YOUR GOAL
Below are the records; pull every line that includes "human".

PROVIDED DATA

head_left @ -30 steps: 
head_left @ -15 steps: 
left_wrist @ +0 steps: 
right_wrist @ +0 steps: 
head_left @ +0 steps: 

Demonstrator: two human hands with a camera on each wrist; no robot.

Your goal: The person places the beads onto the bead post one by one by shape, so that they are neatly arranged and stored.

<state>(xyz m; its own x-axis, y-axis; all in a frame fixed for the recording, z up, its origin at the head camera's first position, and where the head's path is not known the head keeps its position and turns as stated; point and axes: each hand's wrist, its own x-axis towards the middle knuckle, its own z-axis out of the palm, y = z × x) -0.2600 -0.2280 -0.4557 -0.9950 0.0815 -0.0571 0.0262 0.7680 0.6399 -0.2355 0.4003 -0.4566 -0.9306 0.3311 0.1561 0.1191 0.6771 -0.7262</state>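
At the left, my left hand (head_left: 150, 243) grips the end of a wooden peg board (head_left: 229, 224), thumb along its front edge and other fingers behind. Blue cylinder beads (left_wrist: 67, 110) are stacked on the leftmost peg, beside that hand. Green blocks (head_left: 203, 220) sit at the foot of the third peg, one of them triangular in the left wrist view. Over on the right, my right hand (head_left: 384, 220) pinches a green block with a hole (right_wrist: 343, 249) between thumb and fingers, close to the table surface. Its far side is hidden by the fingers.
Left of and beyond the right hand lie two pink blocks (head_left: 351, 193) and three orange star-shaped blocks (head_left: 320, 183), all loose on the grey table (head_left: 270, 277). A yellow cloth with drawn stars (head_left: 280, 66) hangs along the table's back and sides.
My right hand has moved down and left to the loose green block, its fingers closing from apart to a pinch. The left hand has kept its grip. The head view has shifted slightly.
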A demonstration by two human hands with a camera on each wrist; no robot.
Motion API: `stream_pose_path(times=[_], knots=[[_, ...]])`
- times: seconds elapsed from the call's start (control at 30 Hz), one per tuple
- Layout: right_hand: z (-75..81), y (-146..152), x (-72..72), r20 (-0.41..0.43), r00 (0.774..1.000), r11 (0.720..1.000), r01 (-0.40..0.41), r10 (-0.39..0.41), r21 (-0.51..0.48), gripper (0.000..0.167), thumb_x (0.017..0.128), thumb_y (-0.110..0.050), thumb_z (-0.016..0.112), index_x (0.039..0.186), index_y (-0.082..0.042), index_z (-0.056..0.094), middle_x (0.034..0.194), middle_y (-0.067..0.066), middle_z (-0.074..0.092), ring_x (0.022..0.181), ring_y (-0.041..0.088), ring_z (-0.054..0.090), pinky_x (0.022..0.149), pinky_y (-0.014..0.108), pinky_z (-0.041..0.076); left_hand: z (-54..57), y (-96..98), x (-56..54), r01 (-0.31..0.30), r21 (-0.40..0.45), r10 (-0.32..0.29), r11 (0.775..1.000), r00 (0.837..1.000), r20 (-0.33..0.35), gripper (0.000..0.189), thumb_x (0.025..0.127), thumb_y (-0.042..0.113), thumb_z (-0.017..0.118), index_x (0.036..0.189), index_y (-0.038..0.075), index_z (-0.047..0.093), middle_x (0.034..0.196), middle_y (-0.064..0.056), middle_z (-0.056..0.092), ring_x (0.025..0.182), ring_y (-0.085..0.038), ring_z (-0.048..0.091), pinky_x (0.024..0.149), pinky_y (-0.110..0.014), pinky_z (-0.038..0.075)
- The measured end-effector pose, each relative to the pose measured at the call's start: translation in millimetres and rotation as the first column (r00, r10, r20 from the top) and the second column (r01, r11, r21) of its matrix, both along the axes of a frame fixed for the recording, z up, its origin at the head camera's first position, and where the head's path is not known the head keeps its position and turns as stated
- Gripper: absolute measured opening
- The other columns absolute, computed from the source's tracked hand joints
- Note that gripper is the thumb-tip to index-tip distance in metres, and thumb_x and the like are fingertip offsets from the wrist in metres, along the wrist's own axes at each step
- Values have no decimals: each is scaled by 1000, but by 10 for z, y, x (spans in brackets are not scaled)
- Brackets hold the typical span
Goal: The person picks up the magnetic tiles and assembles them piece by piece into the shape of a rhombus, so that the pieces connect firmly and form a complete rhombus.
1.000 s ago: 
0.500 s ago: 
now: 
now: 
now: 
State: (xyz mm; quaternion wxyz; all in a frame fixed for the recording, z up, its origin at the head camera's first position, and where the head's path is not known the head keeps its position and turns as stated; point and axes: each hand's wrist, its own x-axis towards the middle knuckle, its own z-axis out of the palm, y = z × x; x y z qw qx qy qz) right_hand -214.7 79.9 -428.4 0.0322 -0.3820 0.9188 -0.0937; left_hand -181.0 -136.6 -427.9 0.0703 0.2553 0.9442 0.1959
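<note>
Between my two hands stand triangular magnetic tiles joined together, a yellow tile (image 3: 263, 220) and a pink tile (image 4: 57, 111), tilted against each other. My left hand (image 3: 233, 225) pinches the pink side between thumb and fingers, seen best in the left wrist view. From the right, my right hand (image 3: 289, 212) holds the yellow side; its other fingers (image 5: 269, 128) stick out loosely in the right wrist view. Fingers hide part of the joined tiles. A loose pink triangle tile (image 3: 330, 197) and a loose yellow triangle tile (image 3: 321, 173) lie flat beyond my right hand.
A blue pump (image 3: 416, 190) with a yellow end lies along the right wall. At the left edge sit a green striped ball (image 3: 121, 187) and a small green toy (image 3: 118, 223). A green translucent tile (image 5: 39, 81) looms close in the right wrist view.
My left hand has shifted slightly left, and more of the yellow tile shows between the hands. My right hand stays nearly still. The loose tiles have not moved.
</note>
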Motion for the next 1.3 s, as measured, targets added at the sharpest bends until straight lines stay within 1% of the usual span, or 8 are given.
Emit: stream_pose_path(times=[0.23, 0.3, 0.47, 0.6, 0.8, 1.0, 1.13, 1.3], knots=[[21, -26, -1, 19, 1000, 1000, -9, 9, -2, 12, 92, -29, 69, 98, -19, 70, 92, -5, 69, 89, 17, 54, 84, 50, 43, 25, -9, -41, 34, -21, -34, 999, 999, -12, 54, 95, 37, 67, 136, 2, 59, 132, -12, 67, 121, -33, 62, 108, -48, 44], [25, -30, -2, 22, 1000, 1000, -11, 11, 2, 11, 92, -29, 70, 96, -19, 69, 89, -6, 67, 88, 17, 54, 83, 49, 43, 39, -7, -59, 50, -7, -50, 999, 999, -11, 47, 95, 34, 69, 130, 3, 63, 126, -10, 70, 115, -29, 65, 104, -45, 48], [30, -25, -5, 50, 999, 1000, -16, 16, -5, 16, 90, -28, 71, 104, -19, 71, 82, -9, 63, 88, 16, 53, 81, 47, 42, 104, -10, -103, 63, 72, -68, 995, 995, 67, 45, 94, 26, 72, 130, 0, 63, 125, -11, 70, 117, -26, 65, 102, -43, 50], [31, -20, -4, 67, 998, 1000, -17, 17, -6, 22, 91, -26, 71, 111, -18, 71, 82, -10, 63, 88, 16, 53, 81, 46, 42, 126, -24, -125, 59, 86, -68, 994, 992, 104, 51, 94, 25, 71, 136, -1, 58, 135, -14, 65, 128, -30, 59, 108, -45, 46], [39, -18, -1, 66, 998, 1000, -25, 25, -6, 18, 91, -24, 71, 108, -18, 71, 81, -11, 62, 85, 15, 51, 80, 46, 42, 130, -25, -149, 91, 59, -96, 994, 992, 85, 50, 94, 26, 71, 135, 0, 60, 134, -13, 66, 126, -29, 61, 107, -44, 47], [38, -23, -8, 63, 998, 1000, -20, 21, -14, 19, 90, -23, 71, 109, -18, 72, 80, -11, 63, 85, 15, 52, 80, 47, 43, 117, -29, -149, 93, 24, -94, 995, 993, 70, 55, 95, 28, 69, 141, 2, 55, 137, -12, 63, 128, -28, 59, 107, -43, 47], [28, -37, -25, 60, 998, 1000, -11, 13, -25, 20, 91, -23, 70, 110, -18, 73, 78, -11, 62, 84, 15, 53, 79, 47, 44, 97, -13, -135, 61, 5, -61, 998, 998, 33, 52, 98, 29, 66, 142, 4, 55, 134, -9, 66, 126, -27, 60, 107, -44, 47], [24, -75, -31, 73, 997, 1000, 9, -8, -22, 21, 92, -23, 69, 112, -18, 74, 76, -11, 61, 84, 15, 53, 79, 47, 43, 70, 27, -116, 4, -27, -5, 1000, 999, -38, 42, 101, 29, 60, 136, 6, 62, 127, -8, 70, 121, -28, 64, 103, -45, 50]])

OUTPUT OF THE EXERCISE
Demonstrator: two human hands with a camera on each wrist; no robot.
A demonstration by two human hands with a camera on each wrist; no robot.

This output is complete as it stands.